## Problem details
All lines from the opening of the entries below through the line containing "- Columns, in" must be output exactly as they appear, with no other lines.

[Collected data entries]
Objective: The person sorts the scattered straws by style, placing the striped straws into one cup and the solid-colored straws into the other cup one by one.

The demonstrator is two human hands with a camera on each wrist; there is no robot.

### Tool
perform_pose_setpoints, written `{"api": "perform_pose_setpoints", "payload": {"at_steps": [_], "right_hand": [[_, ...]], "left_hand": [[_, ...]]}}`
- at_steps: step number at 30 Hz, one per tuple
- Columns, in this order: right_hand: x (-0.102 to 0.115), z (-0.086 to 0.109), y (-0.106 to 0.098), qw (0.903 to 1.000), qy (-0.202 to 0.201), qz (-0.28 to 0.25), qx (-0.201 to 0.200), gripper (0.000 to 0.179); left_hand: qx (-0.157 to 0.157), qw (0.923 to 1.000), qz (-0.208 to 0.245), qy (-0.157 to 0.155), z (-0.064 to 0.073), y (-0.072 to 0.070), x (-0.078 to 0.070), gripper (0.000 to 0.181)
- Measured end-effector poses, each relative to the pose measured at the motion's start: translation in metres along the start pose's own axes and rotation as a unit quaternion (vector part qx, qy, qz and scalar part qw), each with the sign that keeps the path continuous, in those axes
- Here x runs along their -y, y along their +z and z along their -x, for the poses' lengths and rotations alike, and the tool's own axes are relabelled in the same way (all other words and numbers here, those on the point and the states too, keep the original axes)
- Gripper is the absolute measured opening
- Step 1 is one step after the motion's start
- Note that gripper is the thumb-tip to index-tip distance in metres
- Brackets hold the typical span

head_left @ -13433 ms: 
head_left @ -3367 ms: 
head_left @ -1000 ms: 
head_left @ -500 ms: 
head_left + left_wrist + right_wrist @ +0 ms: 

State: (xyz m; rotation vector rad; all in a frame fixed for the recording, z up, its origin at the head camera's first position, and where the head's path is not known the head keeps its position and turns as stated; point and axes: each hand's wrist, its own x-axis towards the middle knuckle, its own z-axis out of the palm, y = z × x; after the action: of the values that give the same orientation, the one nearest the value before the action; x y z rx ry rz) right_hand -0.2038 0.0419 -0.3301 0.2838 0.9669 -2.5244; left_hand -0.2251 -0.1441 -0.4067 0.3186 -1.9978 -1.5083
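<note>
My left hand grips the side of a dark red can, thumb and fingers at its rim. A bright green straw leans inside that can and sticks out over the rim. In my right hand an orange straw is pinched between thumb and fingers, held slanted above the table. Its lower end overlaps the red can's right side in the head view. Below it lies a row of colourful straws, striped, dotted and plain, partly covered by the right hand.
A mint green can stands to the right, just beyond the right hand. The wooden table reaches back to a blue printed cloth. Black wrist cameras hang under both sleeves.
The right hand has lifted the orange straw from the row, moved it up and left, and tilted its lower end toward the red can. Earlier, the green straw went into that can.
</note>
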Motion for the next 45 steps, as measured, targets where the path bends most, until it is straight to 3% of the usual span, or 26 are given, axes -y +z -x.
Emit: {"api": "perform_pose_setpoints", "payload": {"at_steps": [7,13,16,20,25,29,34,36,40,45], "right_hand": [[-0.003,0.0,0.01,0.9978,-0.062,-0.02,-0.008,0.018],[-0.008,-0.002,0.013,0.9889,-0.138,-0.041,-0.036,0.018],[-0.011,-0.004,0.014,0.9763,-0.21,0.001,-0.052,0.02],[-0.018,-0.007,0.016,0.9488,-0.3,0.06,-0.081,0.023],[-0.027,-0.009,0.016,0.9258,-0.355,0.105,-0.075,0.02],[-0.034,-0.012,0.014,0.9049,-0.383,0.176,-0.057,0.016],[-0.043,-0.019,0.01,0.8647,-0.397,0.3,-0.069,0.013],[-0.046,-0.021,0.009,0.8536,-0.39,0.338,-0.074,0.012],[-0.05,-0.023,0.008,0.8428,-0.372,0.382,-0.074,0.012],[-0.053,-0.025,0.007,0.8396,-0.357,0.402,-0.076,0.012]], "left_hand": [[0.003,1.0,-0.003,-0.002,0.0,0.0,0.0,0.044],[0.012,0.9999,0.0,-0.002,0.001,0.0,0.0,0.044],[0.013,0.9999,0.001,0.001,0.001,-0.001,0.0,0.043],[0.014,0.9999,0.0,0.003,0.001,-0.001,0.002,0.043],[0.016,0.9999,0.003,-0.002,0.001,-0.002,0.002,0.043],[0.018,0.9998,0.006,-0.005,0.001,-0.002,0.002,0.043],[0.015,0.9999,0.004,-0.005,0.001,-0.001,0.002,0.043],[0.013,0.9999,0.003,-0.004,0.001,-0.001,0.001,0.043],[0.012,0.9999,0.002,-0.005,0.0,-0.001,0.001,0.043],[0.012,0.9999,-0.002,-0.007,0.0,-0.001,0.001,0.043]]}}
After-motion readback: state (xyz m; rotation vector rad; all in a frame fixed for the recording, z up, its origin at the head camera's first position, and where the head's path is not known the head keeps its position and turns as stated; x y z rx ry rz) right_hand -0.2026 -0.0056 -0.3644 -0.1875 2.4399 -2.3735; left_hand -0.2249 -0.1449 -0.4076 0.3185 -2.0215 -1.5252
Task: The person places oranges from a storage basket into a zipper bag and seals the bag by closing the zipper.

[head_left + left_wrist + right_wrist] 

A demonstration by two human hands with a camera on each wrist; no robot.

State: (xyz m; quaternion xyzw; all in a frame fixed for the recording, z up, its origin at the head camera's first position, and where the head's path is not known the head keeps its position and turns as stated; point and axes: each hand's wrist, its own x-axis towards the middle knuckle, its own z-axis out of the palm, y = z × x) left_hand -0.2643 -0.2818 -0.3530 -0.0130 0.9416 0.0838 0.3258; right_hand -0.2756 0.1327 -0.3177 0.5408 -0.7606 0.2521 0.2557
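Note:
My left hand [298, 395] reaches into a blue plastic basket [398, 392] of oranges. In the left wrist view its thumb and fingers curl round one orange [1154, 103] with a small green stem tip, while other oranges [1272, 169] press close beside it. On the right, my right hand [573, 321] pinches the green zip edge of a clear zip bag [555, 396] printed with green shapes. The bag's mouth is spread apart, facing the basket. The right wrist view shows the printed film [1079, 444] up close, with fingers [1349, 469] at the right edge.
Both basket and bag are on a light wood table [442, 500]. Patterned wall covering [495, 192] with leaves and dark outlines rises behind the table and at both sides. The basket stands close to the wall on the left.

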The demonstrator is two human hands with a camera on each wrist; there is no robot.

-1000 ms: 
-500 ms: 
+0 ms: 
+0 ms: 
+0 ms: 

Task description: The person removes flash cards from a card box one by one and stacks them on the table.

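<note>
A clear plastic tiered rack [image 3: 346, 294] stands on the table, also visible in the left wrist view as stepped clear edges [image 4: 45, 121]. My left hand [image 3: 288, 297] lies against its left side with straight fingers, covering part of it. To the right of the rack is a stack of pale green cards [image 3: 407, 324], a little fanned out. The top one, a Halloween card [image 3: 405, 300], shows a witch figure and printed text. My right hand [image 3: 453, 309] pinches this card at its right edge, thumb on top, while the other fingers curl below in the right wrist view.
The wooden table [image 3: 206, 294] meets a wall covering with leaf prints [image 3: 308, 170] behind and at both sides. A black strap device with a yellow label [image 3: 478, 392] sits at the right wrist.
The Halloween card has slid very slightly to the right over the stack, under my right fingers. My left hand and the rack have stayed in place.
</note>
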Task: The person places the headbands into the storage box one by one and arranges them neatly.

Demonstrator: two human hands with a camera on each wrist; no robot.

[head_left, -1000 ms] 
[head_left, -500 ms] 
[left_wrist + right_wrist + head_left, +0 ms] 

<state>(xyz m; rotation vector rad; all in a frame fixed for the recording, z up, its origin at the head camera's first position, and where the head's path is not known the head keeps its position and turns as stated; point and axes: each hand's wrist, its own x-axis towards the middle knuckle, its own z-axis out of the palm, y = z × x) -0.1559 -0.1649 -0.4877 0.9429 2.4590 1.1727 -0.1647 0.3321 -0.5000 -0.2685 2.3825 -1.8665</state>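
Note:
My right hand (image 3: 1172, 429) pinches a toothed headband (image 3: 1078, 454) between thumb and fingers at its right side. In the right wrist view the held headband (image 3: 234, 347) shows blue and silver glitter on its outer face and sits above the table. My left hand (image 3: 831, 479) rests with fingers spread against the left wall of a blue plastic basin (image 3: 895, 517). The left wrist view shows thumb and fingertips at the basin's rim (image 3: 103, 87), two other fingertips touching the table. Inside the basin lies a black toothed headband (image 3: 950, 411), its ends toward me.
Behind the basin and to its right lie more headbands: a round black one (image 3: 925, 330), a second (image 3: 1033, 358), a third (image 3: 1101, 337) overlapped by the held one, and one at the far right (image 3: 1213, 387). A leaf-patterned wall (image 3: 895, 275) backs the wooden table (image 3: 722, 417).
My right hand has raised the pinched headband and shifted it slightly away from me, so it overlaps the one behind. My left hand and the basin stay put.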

## Answer box
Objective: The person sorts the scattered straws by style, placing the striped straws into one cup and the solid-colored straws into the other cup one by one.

The demonstrator is two human hands with a camera on each wrist; there is no robot.

### Tool
perform_pose_setpoints, written `{"api": "perform_pose_setpoints", "payload": {"at_steps": [_], "right_hand": [[_, ...]], "left_hand": [[_, ...]]}}`
- at_steps: step number at 30 Hz, one per tuple
- Columns, in this order: right_hand: x (-0.102 to 0.115), z (-0.086 to 0.109), y (-0.106 to 0.098), qw (0.903 to 1.000), qy (-0.202 to 0.201), qz (-0.28 to 0.25), qx (-0.201 to 0.200), gripper (0.000 to 0.179); left_hand: qx (-0.157 to 0.157), qw (0.923 to 1.000), qz (-0.208 to 0.245), qy (-0.157 to 0.155), z (-0.064 to 0.073), y (-0.072 to 0.070), x (-0.078 to 0.070), gripper (0.000 to 0.181)

Nothing else remains to be done in this exercise.